Exercise goal :: Repeat the listing that follows, character for character, minus the pictures.

Recorded information ::
+-------+
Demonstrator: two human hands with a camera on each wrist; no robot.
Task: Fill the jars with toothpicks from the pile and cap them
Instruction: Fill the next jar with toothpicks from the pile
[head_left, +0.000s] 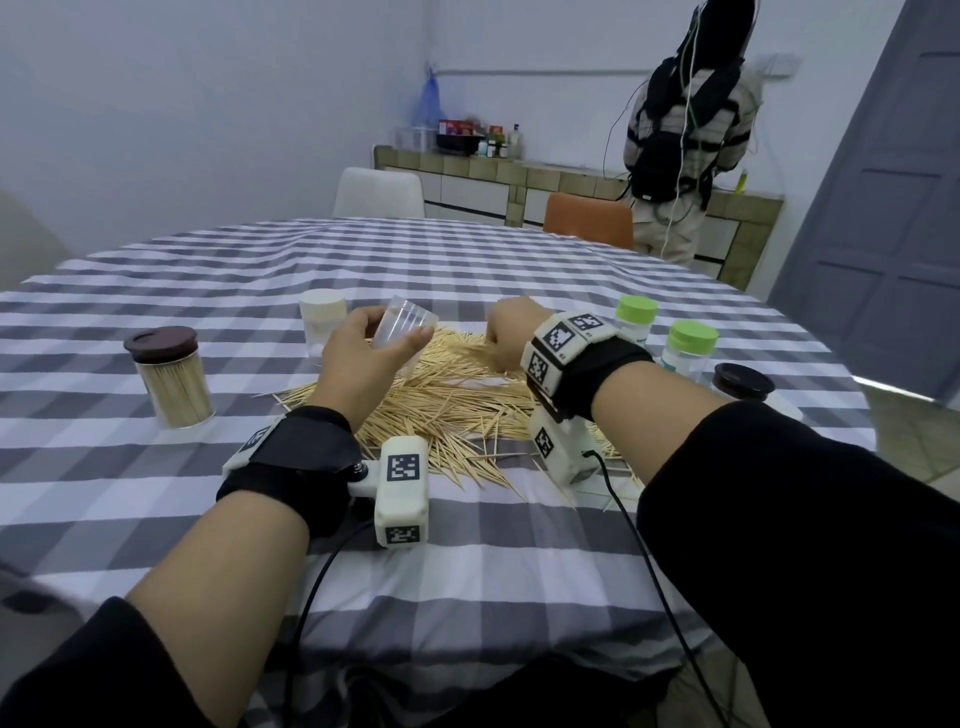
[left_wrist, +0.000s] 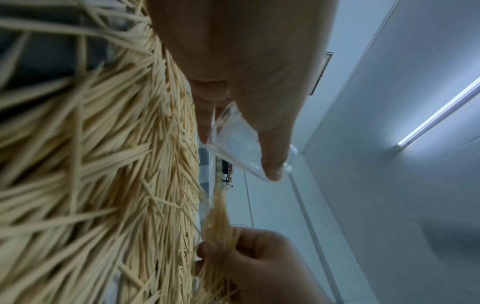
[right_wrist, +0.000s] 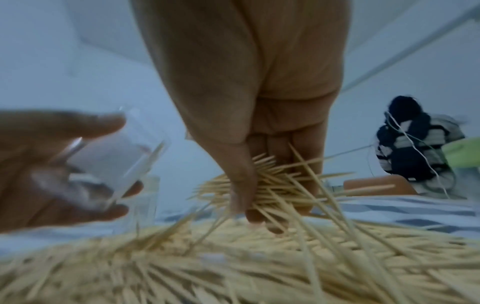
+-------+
Solution for this task ::
Demonstrator: two human hands with a camera on each wrist; no robot.
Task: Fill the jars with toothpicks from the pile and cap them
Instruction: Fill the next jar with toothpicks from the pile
[head_left, +0.000s] 
[left_wrist, +0.000s] 
[right_wrist, +0.000s] 

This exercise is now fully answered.